You're misremembering. That led to Ned being hurt but he was still Hand of the King after that. It was Jaime that fled the city afterwards. Up to the point where Robert died and Ned was summoned to swear fealty to Joffrey, Ned was still a free man and able to go back to Winterfell at any time. But he had to go and make a big deal out of Joffrey not being the true heir.

Tywin had gone to war against the Riverlands and by proxy the North at that point, because of Tyrion. Technically Ned was Hand of the King but you're wrong if you think at that point Ned could have said "Hey let's just bury the hatchet" and things could have just gone back to normal.

Anyway whether or not it was a point of no return, the point was Littlefinger deliberately lied to Cat and Ned about the dagger in order to provoke them into war.

Hra Mormo
Mar 6, 2008

The Internet Man
The actual important things Littlefinger did was the assassination of Jon Arryn which led to Ned becoming Hand and going to King's Landing, and betraying him during his coup. Everything else was just poo poo he piled on to hide the master plan of getting rid of Ned so he could gently caress Cat. Everything else could've been more or less defused but Ned's execution forced Robb's hand. I guess the third important thing he did was bail out Sansa when he needed a surrogate Cat to obsess over, since that caused the Vale to show up to bail out Jon against Ramsay, and the Vale plot is one of the few redeeming factors of the latter books.

The Little Kielbasa
Mar 29, 2001

and another thing: im not mad. please dont put in the newspaper that i got mad.

Raspberry Jam It In Me posted:

I don't know why, but Sam assigned to transcribe a 20y old book for the library did it for me. I genuinely started laughing how that made zero loving sense

In my headcanon, Sam's boss at maester school gave him that diary on purpose for Sam to make that very discovery. I'm meeting the show way more than halfway on this, I know.

tadashi
Feb 20, 2006

Hra Mormo posted:

The actual important things Littlefinger did was the assassination of Jon Arryn which led to Ned becoming Hand and going to King's Landing, and betraying him during his coup. Everything else was just poo poo he piled on to hide the master plan of getting rid of Ned so he could gently caress Cat. Everything else could've been more or less defused but Ned's execution forced Robb's hand. I guess the third important thing he did was bail out Sansa when he needed a surrogate Cat to obsess over, since that caused the Vale to show up to bail out Jon against Ramsay, and the Vale plot is one of the few redeeming factors of the latter books.

Littlefinger's choices were to retire to the Vale and hang out with crazy lady and her son until further notice or kidnap rescue Sansa and plot to take over the North, so I can totally understand where he was coming from.

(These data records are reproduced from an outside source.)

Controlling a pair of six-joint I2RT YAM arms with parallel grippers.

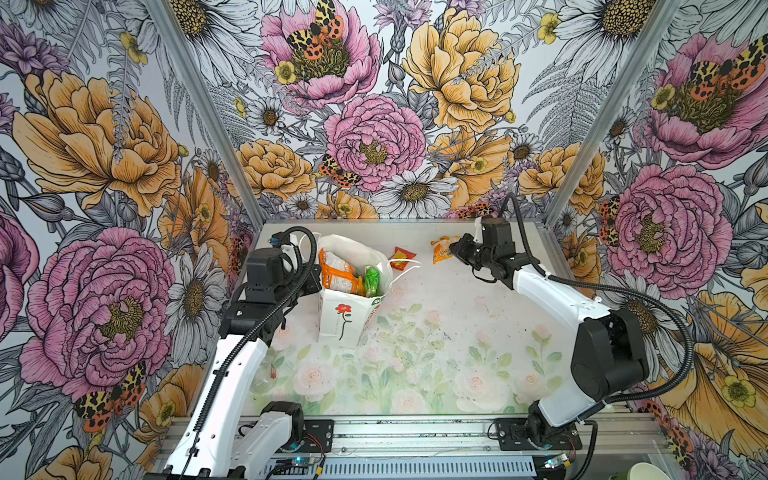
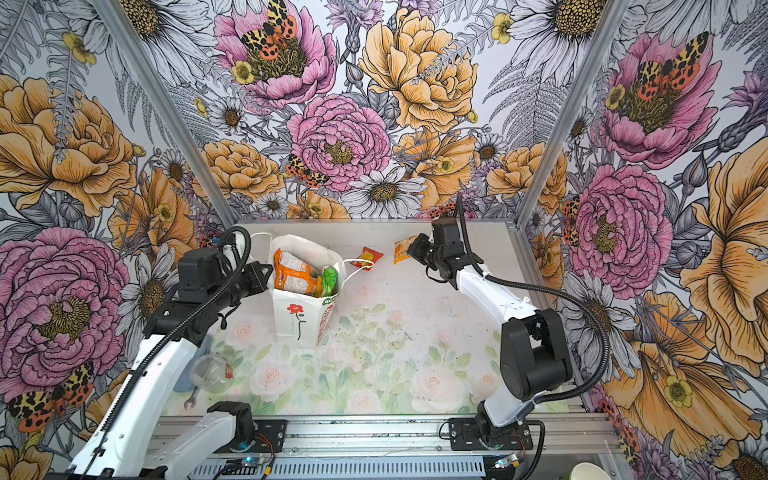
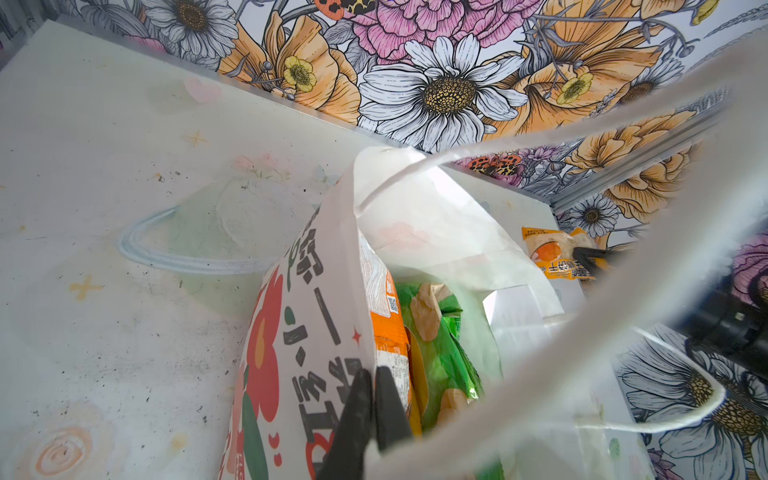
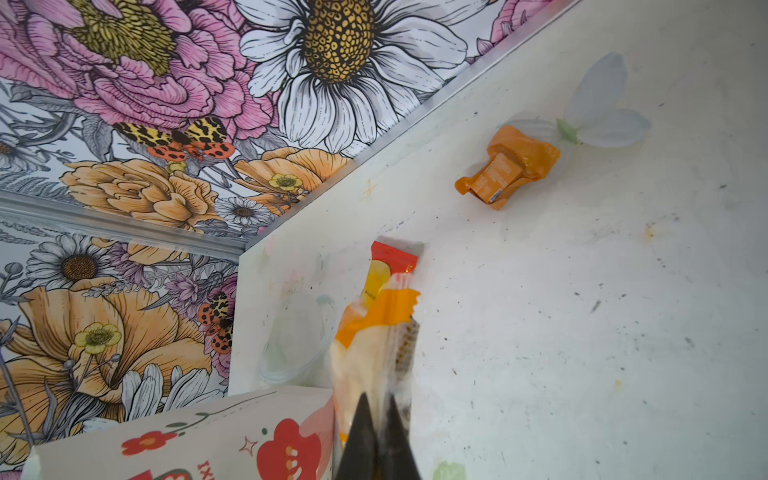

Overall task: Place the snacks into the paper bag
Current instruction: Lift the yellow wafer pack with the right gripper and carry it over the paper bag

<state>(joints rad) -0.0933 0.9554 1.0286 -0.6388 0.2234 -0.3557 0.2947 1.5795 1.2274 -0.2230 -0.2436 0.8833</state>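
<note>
Your left claw [image 3: 372, 376] is pinched tight on the rim of the paper bag [image 1: 332, 328], on the wall nearest that arm. This reads as a brace: it holds the mouth spread and stops the bag tipping while you load from the other side. The bag stands upright on the table [image 1: 457, 311], left of centre, mouth open upward. Already inside, standing on edge, are a large orange-white packet [image 1: 336, 274] and a green packet [image 1: 372, 280] beside it. Free space looks to be at the far side of the mouth.

Your right claw [image 4: 378, 399] is closed on a thin orange-yellow packet [image 4: 374, 332], gripped at one end so the rest sticks out ahead of the jaws. It's near the back of the table, well right of the bag. I can't tell if the packet is clear of the surface.

Two packets are not bagged:
- A small red packet [image 1: 402, 257] lies flat between the bag and the right claw, with the bag's cord handle [image 1: 409, 266] lying at it.
- A crumpled orange packet [image 4: 507, 166] sits on the table in the right wrist view.

Suggest you carry the held packet over the red one, come in above the rim and release by the green packet. Watch the loose cord, since a snag would tug the bag against your left grip.
</note>
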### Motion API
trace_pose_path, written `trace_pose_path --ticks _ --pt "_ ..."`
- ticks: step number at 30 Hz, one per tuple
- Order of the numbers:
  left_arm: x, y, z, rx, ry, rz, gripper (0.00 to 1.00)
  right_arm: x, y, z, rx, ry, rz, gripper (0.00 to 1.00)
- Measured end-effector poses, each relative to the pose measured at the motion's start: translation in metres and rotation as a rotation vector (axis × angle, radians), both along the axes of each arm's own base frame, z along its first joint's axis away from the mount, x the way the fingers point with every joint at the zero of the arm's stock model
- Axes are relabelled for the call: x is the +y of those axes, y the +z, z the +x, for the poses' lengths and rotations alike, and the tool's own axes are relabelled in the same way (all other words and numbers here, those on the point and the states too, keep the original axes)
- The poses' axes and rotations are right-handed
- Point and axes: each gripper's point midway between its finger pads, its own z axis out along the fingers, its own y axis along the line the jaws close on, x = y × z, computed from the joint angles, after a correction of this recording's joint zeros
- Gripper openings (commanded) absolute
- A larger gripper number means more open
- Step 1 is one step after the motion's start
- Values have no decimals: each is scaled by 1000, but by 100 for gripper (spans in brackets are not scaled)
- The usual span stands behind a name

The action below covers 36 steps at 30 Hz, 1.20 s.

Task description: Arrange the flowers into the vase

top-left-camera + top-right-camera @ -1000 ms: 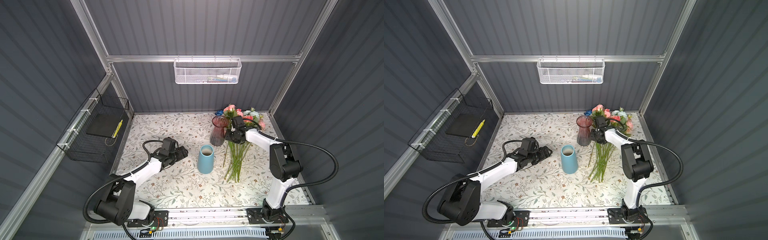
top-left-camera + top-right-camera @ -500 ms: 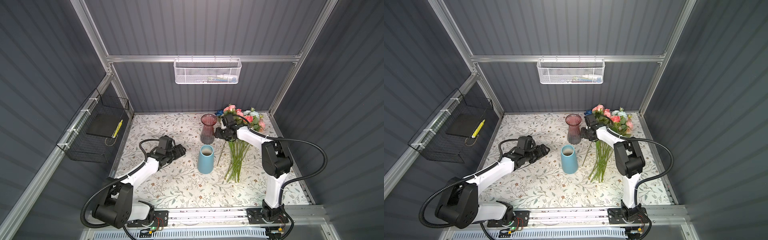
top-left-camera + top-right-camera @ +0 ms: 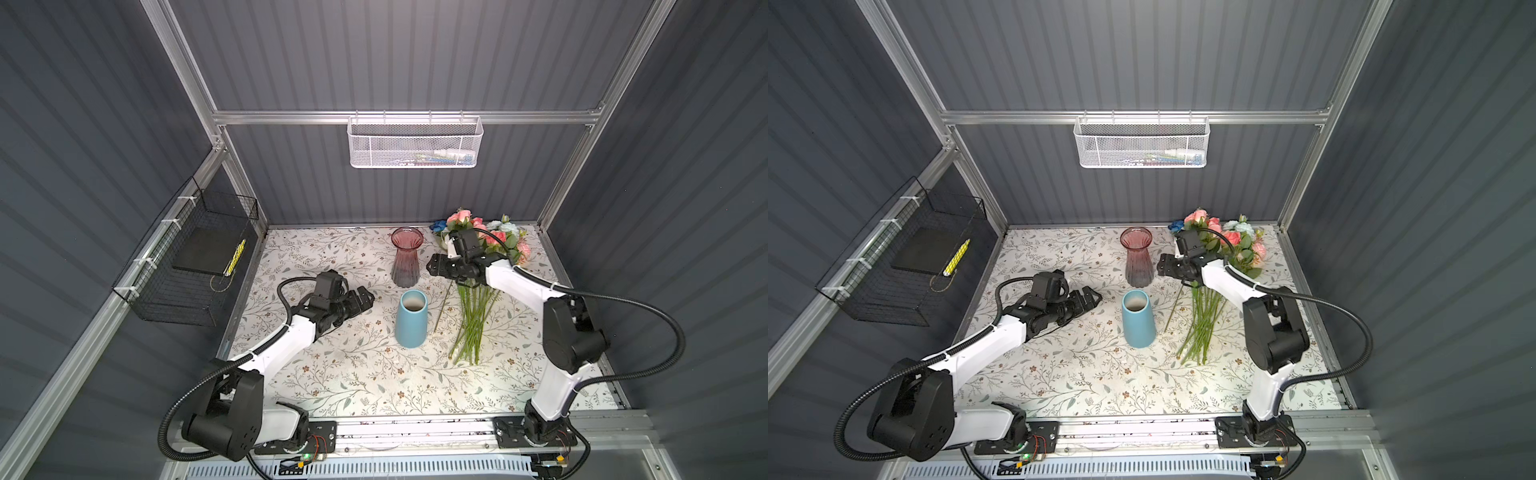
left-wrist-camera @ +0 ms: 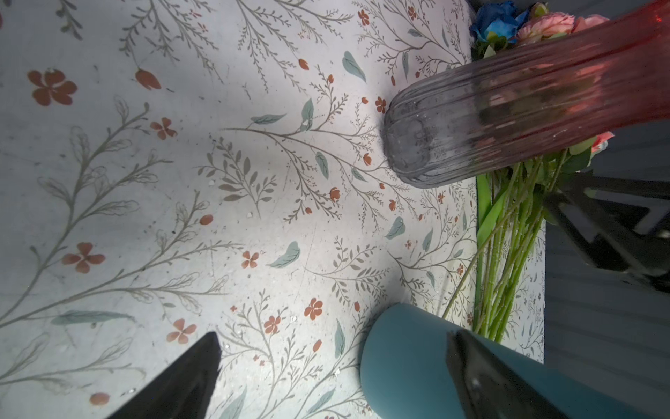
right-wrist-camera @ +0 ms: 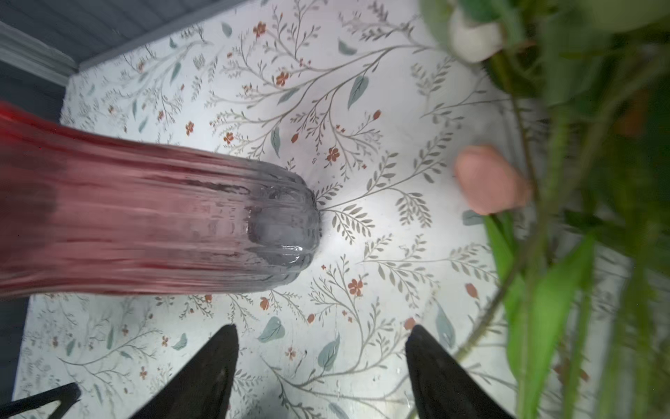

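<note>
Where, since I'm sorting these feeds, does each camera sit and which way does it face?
Both top views: high above the arms' bases, looking down on the table; both arms, left gripper and right gripper show.
Left wrist: low above the table, facing the pink glass vase, blue vase and flowers; its open fingertips show.
Right wrist: low, facing the pink glass vase and flowers; its fingertips show, apart.
Shared: all four show the pink glass vase.
</note>
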Motion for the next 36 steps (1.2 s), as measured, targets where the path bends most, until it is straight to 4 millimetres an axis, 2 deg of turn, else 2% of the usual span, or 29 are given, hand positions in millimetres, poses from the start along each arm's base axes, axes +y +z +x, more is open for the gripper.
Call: trace_pose_path --ticks 2,5,8,12,16,21,27,30,32,34,36 --pt "0 2 0 -6 -4 -3 100 -19 14 3 -18 -60 43 73" --pt "0 5 0 -15 -7 -4 100 -43 13 13 -3 -139 56 69" --pt "0 6 0 -17 -7 -4 100 -54 -12 18 62 -188 33 66" --pt "0 6 -1 -19 -9 -2 100 -51 -48 19 157 -198 2 59" --pt "0 5 -1 -18 -13 3 100 -48 -60 28 190 -206 -14 44" --pt "1 8 -3 -23 -12 4 100 -49 -54 37 180 -219 -28 29" --pt "2 8 -5 -17 -12 7 99 -48 -52 41 175 -204 -45 2" --pt "2 9 -6 -16 -15 5 100 -48 -50 38 156 -192 -42 0" --pt "2 11 -8 -16 -17 2 100 -51 -42 29 134 -181 -44 0" --pt "2 18 -11 -25 -23 -6 100 -54 -28 19 97 -170 -41 0" --pt "1 29 -11 -44 -31 -13 100 -57 -3 11 32 -161 -36 0"
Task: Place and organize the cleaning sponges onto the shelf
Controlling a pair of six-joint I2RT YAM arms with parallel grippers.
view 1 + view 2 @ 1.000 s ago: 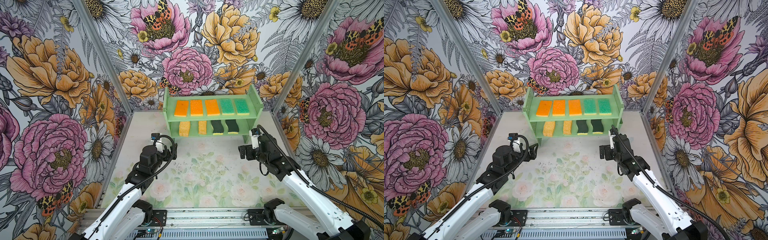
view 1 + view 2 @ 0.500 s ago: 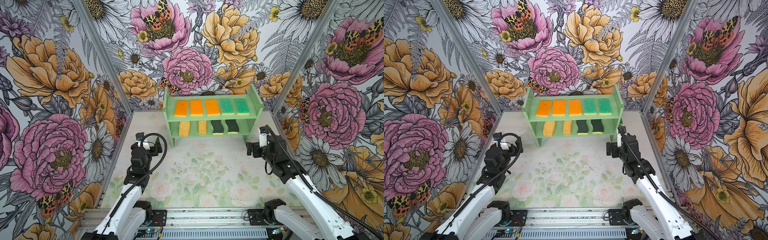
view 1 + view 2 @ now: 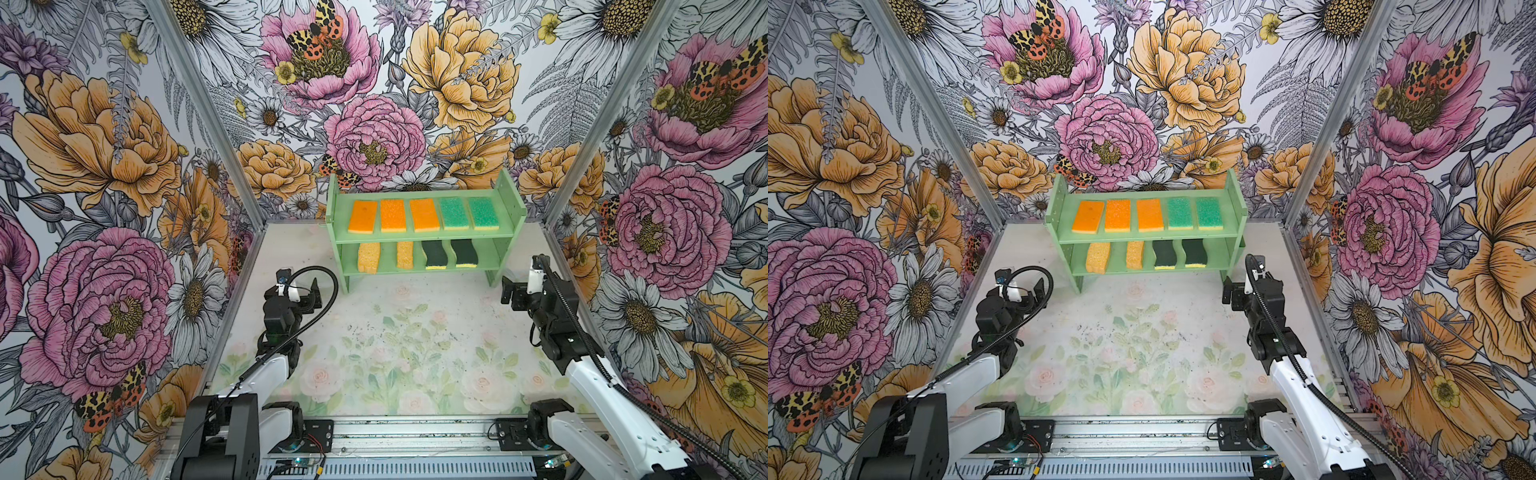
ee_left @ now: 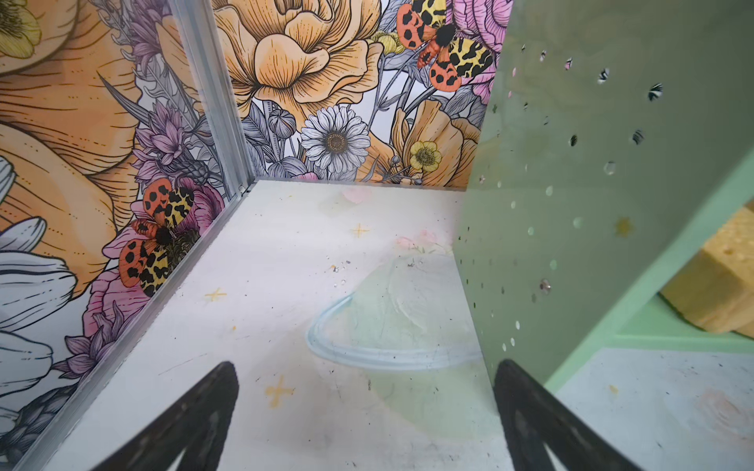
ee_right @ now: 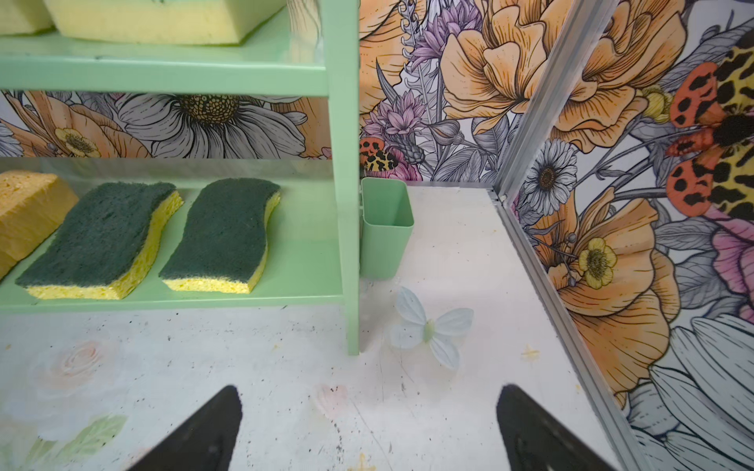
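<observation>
The mint-green shelf (image 3: 509,199) (image 3: 1235,199) stands at the back of the mat in both top views. Its upper tier holds three orange-topped sponges (image 3: 392,215) and two green-topped sponges (image 3: 453,212) in a row. On the lower tier lie two porous yellow sponges (image 3: 368,257) and two wavy dark-green sponges (image 3: 435,252) (image 5: 224,228). My left gripper (image 3: 301,289) (image 4: 366,367) hovers open and empty off the shelf's left side panel (image 4: 571,204). Off the shelf's right leg (image 5: 353,326), my right gripper (image 3: 513,291) (image 5: 370,391) is also open, holding nothing.
A small green cup (image 5: 385,228) hangs on the shelf's right side. Floral walls with aluminium corner posts (image 3: 552,199) close in both sides and the back. The arms' base rail (image 3: 415,432) runs along the front edge.
The left arm has folded back and its gripper has shifted left toward the wall. The right gripper has drifted slightly right. The sponges have not moved.
</observation>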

Interestingly, if you played the old AGOT mod for Crusader Kings, the Vale was an easy claim to get your hands on if you started playing as the North but holding the Vale and the North at the same time was a pretty stupid play, as it was for Littlefinger.

tadashi fucked around with this message at 16:51 on Aug 30, 2017

drunken officeparty
Aug 23, 2006

The Little Kielbasa posted:

In my headcanon, Sam's boss at maester school gave him that diary on purpose for Sam to make that very discovery. I'm meeting the show way more than halfway on this, I know.

Copying books was basically all scholars and priests did in ye olde days.

some bust on that guy
Jan 21, 2006

This avatar was paid for by the Silent Majority.

tadashi posted:

You think the Lannisters were going to let Ned go quietly back to Winterfell after they knew what he knew (since he had been investigating all the bastards) and given that Brann knew about Jamie and Cersei?

I mean, he should have left and called his banners to at least protect the North but everything was in motion. He forced their hand but the plot against Robert was all but done and there was no way the Lannisters would led Ned ride off into the sunset.

I assumed that Cersei actually really was returning the favor of Ned giving her a warning by giving him one last chance. Cersei was even unhappy with Jaime for pushing Bran out the window. Told him that he was just a child. She was a more nuanced character in Season 1.

I did forget that Tywin was already attacking Riverrun though.

tadashi
Feb 20, 2006

drunken officeparty posted:

Copying books was basically all scholars and priests did in ye olde days.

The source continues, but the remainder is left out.